At St. Catherine's Monastery, in the Church of the Transfiguration, are many many lovely art treasures - really treasures - from the Byzantine period (much 5 - 7th century). I liked it in there a lot, but the guide we had was in a rush - ' .... no time  .... no time.... ... must go to be in convoy for desert (lot s of police checks on the way but al is safe enough)! Anyway, we insisted to get 5 minutes in the Icon gallery - Shona and I went in, initially the only 2 people from the trip. I bought the tickets and then went in through the first door on the left.....

There, right in front of my nose and at eye level exactly, was the 6th Century encaustic icon "Christ Pancrator" - my heart was filled up.
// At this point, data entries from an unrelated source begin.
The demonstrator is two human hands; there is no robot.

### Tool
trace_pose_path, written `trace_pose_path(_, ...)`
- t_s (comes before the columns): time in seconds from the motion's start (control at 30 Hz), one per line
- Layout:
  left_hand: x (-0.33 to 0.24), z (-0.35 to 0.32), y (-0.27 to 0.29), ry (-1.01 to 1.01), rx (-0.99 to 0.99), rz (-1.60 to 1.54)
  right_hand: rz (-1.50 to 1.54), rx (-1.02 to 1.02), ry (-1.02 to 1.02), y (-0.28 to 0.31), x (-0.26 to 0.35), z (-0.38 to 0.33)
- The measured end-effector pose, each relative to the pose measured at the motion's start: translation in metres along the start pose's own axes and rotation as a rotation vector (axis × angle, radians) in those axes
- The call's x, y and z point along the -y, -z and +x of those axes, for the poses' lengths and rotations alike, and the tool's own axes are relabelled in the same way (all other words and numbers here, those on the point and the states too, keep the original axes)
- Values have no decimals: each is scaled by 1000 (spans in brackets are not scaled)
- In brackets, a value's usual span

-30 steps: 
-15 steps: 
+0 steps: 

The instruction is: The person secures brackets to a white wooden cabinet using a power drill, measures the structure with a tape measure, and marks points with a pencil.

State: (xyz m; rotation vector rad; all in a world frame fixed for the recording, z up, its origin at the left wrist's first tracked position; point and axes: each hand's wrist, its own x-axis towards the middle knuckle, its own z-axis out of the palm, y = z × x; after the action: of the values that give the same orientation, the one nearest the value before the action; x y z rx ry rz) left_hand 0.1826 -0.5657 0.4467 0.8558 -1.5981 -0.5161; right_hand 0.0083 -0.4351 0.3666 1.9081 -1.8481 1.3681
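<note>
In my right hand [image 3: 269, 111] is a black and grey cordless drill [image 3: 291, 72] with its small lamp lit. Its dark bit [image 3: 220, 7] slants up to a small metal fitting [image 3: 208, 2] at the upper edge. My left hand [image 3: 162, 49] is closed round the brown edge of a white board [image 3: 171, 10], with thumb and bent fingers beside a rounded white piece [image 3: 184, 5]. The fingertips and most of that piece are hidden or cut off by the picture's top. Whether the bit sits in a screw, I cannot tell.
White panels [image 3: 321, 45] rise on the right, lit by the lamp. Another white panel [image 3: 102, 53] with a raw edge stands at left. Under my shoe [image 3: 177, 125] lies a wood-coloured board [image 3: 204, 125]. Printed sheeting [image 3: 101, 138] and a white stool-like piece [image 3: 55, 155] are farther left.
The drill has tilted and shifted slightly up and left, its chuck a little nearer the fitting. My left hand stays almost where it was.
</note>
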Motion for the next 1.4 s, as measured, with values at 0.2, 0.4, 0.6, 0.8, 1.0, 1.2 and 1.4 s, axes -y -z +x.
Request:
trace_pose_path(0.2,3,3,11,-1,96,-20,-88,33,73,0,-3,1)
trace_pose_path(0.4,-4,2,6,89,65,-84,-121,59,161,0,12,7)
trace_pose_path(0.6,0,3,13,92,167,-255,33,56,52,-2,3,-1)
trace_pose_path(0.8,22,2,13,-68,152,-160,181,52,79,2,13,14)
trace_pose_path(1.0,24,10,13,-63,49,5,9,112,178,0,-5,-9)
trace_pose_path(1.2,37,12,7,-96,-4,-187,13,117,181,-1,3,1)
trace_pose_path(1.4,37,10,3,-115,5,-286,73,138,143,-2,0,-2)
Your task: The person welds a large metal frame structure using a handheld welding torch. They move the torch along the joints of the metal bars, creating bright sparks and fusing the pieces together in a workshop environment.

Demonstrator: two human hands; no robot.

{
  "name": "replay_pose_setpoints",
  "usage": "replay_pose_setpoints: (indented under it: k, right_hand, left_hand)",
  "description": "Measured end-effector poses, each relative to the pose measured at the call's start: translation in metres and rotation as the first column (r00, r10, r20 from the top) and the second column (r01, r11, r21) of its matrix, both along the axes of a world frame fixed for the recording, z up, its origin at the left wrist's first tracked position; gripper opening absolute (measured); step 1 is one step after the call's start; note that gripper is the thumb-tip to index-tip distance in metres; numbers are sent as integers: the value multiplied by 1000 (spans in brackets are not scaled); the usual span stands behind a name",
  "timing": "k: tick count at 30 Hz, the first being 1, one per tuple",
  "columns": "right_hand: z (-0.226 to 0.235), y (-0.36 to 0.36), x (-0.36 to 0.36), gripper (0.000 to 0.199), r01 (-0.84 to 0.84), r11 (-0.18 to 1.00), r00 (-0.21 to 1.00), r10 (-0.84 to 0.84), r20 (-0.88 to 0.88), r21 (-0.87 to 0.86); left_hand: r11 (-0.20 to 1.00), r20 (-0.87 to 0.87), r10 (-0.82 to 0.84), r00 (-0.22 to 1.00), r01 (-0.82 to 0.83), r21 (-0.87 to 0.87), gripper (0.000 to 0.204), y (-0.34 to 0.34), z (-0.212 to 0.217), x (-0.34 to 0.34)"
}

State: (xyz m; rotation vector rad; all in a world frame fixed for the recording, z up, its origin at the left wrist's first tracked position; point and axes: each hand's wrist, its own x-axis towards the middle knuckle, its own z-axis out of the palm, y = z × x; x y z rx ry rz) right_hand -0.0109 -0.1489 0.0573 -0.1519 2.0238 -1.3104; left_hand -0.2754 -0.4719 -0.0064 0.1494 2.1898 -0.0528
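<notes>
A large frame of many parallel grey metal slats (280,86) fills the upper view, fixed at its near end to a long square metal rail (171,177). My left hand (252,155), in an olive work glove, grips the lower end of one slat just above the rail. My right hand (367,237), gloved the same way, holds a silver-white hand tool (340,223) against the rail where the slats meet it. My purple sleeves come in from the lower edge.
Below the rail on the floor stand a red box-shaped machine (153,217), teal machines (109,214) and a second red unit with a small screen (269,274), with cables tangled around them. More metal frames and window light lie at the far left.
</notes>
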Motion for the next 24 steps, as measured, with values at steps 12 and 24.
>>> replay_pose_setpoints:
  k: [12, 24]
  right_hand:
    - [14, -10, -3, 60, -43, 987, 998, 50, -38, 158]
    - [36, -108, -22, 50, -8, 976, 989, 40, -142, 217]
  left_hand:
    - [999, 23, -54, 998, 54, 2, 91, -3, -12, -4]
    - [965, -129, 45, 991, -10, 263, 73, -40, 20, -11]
Almost too soon, we knew we must go back outside this place - too quickly and not yet ready to leave. When we did go outside another couple heard me talk about it and begged the guide that they could go in there before leaving too. Finally he said ' ...strictly 5 minutes only' or we would miss the security convoy through the Sinai desert - the police would then not allow us to leave for another 2 or 3 hours. So, I took the further opportunity and I also went back in, to look again, to see more, to study the surface of that relic.

When I came out there was a monk there talking and (without a long story) I said that I loved the icon inside and had made a simple copy years before and eventually had it published it in a small book about encaustic. He smiled and put his head to one side - "...you were a carpenter before" he said - "Yes" I replied... "well I have your book and all the things to begin encaustic from you, but I never started yet."
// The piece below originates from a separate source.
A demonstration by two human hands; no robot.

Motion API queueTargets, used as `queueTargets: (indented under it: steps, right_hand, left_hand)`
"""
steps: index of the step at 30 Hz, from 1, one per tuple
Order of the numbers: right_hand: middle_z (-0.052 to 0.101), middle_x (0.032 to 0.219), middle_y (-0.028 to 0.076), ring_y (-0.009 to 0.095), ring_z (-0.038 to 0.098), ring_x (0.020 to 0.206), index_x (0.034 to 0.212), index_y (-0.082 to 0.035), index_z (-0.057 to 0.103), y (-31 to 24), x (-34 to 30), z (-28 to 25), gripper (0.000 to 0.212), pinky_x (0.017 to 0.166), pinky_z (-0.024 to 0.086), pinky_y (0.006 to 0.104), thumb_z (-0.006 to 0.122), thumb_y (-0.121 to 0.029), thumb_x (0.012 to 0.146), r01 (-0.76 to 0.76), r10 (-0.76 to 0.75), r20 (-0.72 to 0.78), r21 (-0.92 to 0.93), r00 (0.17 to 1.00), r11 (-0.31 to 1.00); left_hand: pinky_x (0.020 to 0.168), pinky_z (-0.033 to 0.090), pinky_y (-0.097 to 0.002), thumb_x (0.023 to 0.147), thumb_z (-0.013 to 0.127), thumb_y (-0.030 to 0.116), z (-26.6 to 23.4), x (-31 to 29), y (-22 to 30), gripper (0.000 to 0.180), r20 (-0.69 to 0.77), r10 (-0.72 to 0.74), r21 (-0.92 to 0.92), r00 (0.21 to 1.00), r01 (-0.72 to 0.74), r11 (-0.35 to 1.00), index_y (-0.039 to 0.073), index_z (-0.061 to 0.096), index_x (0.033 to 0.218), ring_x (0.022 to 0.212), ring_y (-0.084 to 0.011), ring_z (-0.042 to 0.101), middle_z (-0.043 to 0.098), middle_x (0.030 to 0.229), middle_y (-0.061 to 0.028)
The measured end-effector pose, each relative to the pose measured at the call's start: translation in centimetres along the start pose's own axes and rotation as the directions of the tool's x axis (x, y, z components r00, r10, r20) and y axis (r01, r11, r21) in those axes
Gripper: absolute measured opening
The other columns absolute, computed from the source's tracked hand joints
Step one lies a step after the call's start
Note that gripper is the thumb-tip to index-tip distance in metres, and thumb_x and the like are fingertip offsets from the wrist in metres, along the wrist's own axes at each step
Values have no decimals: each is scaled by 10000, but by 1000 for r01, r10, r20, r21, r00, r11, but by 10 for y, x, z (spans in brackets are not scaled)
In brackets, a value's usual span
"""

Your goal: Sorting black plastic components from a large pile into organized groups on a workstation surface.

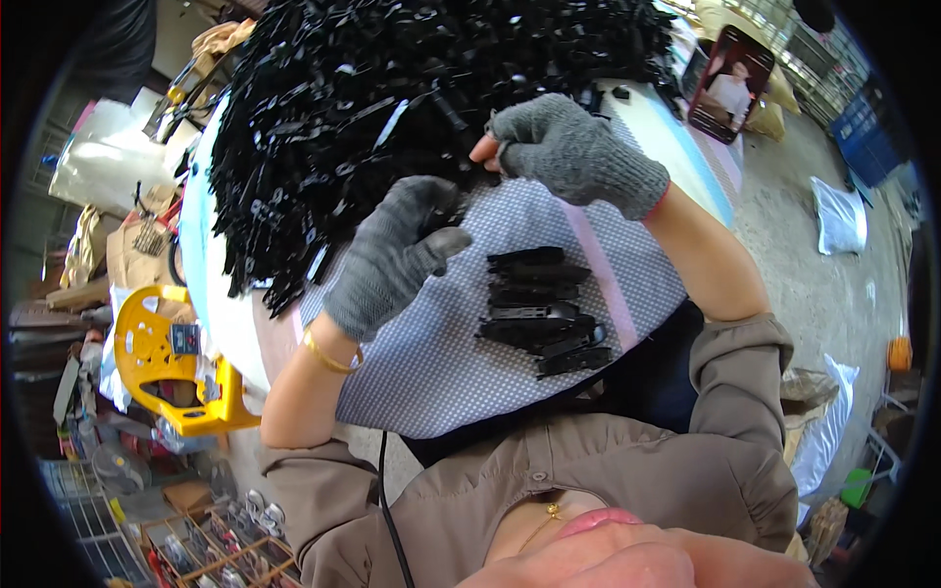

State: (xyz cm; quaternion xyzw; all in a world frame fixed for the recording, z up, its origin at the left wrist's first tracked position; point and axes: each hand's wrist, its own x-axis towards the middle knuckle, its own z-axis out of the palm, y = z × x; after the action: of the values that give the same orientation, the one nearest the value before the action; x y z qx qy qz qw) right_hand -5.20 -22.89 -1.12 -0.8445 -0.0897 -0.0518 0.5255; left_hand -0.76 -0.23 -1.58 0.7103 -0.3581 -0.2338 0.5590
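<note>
A large heap of small, glossy black plastic parts (323, 108) covers the far side of the table. At its near edge, my left hand (392, 260), in a grey knit glove, has its fingers bent toward the parts and its thumb apart from them. Opposite it, my right hand (578, 152), in a fingerless grey glove, is closed with its bare fingertips pressed together against the heap's edge. What those fingertips hold, if anything, I cannot make out. Closer to my body, several long black plastic parts (539, 312) lie in a rough stacked row.
A patterned grey cloth with a pink stripe (412, 392) covers the near table. At the far right a phone (727, 86) stands propped up with its screen lit. A yellow plastic chair (147, 343) is at the left, and a black cable (387, 500) hangs beside my left sleeve.
</note>
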Motion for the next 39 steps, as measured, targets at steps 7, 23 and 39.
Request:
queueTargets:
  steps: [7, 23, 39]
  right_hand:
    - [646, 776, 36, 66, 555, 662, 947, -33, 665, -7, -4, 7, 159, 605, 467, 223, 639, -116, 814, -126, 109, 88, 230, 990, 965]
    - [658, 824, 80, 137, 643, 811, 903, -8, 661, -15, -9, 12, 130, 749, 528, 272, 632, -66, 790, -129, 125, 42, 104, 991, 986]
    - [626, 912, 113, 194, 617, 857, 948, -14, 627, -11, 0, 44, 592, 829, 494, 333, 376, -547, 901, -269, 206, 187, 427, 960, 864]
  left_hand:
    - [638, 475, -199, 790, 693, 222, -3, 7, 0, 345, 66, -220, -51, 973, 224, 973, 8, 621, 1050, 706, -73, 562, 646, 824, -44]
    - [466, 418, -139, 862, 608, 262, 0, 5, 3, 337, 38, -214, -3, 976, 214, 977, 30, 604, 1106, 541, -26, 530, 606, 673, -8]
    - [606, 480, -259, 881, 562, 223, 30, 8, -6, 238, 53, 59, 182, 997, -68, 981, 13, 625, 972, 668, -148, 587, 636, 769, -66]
I was so touched that a circle was completed and that on this special day something very strong was in the prayers of our encaustic hearts - a strong actual feeling of the Universe communicating. It has given me a lot of encouragement with continuation of the encaustic work.

NOTE: The encaustic art range is marketed most strongly into the Hobby Art area. The How to Paint with Wax book that the monk now had is not really any help to him in painting an icon, in fact, on seeing the icon I really wonder if it is painted by use of molten wax or if a cold wax paste was used.
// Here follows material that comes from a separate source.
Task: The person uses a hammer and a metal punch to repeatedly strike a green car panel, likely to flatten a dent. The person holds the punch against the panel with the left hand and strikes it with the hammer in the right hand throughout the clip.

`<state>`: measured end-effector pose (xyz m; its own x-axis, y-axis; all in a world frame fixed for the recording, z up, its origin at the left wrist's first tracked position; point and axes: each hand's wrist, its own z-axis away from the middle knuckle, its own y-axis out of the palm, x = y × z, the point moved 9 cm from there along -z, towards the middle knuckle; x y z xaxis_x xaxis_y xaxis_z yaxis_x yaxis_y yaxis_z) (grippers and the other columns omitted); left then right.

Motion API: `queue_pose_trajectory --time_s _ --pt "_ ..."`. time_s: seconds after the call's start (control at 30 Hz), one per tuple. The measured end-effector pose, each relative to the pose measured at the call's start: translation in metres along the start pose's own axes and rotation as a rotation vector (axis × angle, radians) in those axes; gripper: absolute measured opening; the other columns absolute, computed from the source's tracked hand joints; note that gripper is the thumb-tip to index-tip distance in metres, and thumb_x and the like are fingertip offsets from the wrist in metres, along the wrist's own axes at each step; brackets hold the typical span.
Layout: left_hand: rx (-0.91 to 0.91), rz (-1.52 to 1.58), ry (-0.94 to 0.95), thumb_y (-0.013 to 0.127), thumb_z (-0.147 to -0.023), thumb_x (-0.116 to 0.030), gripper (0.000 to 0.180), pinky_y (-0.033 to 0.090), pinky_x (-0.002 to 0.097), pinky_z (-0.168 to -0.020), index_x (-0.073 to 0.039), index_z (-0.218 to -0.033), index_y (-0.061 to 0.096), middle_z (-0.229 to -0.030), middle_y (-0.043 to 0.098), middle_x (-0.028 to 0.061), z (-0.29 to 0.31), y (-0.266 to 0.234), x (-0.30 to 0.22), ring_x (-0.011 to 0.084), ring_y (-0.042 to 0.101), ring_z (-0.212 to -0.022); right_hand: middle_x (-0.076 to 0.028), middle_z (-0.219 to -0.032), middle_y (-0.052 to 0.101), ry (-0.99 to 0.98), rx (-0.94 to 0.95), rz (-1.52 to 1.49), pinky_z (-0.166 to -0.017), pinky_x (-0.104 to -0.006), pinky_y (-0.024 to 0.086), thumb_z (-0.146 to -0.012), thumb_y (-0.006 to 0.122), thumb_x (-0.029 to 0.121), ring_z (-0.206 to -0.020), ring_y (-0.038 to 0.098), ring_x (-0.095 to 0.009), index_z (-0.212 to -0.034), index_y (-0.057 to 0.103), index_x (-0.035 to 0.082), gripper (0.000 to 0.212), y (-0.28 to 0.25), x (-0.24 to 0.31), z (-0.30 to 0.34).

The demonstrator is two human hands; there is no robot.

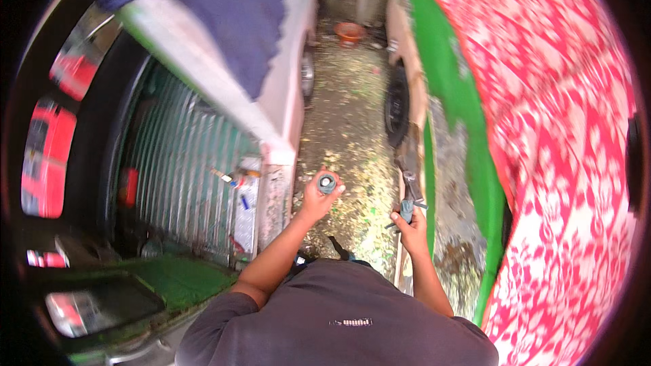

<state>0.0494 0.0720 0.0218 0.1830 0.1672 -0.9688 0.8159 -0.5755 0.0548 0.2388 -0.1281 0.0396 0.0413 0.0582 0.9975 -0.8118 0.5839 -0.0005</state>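
Note:
My left hand (317, 200) is wrapped round a dark, round-topped cylinder (327, 183) with a pale centre. It is held up over the ground between two vehicles, and its exact kind is unclear. To the right, my right hand (412, 230) grips a small grey-green object (407, 209) with dark, thin parts sticking out at its sides; blur hides what it is. This hand is close to the side of the right-hand vehicle. The two held things are apart.
On the left is a ribbed green truck bed (183, 169), with small items near its edge and a dark blue cloth (230, 13) draped above. At right, a red-and-white floral cloth (556, 163) covers a green vehicle (444, 61). An orange bowl (349, 32) sits far ahead on leaf-littered ground (346, 102).

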Motion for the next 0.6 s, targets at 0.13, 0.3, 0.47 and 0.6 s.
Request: queue_pose_trajectory --time_s 0.13,0.3,0.47,0.6 --pt "0.236 -0.065 0.192 0.078 -0.080 -0.007 0.019 0.050 0.0373 -0.092 -0.007 -0.092 0.064 -0.098 0.067 0.0030 -0.053 0.127 -0.048 0.0196 0.064 -0.098 0.003 -0.079 0.060 -0.018 -0.233 0.040 -0.062 -0.0232 0.042 -0.085 0.077 0.007 -0.069 0.052 -0.006 -0.092 0.064 0.004 0.015 -0.103 0.008 0.025" --pt "0.595 -0.003 -0.118 0.076 -0.084 -0.007 0.015 0.050 0.0339 -0.075 -0.006 -0.087 0.061 -0.085 0.063 0.0019 -0.046 0.228 0.019 0.0141 0.060 -0.079 0.003 -0.075 0.059 0.066 -0.555 -0.022 -0.059 -0.0242 0.040 -0.083 0.076 0.007 -0.065 0.050 -0.005 -0.088 0.062 0.003 0.016 -0.159 -0.016 0.105" --pt "0.724 0.069 -0.020 0.076 -0.082 -0.005 0.017 0.047 0.0292 -0.064 -0.005 -0.080 0.059 -0.073 0.059 -0.0004 -0.050 0.305 0.032 0.0079 0.054 -0.070 0.003 -0.072 0.056 0.104 -0.892 -0.004 -0.057 -0.0249 0.040 -0.082 0.073 0.008 -0.063 0.048 -0.006 -0.088 0.060 0.002 0.015 -0.184 -0.042 0.171" --pt "0.849 0.179 0.015 0.077 -0.081 -0.004 0.020 0.045 0.0271 -0.061 -0.005 -0.076 0.058 -0.070 0.057 -0.0021 -0.049 0.354 0.043 0.0063 0.051 -0.067 0.003 -0.068 0.054 0.112 -1.141 -0.012 -0.051 -0.0250 0.038 -0.083 0.070 0.007 -0.057 0.046 -0.005 -0.089 0.058 0.003 0.014 -0.172 -0.041 0.200"
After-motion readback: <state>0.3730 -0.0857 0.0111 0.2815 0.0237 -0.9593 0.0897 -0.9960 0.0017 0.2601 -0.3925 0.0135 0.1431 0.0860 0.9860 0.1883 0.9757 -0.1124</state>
If you want to see some more of these icons in small form
there is an icon gallery on this Egyptian tours site.

 

 

Christ Pancrator - Icon Gallery, St.Catherine's Monastery, Mt Sinai, Egypt. A 6th century icon identified as "encaustic work"

This icon is world famous and resides in the icon gallery of the monks at St.Catherine's monastery which is at the foot of Mount Sinai. In this monastery are contained what are held as relics of Moses - the burning bush and Moses well. There is a richly decorated and artistically full Church of the Transfiguration and then a small but vastly precious icon gallery. This small gallery contains the largest collection of illuminated manuscripts outside of the Vatican. And it managed to escape the iconoclast period's destruction of icons and about one third of those surviving icons are to be found here.

View a bigger image of the original here

Christ Pancrator A4 copy - (297mm x 210mm on card) first ever icon piece by Michael Bossom that was inspired by the original image of Christ Pancrator (at top of page). This one was created using a low heat stylus with a drawing tip as the main tool and the coloured encaustic art wax blocks. It was later published in his hobby art book by Search Press in 1996 entitled "Encaustic Art - How to paint with wax".

Christ Pancrator - (1220mm x 760mm on MDF board) second icon piece by Michael Bossom that was inspired by the original image of Christ Pancrator (at top of page). This much larger piece was painted using cold hogs hair brushes and a molten palette of wax colours. For the finer and closer work a small painting iron was used upside down with the iron's base acting as a heated palette which could be held close to the working area. In this way the smaller brushes would still be holding hot liquid wax when they arrived at the surface of the painting as it evolved. The modernised image was shown at the Art Materials Exhibition in Islington, London as an example of hot liquid wax painting onto cold board surface.

Rooted in the Fire - A2 (630mm x 445mm) on white card  -  a modern image painted earlier in 2012 but relating to the mood of the 'Moses in the Desert' theme.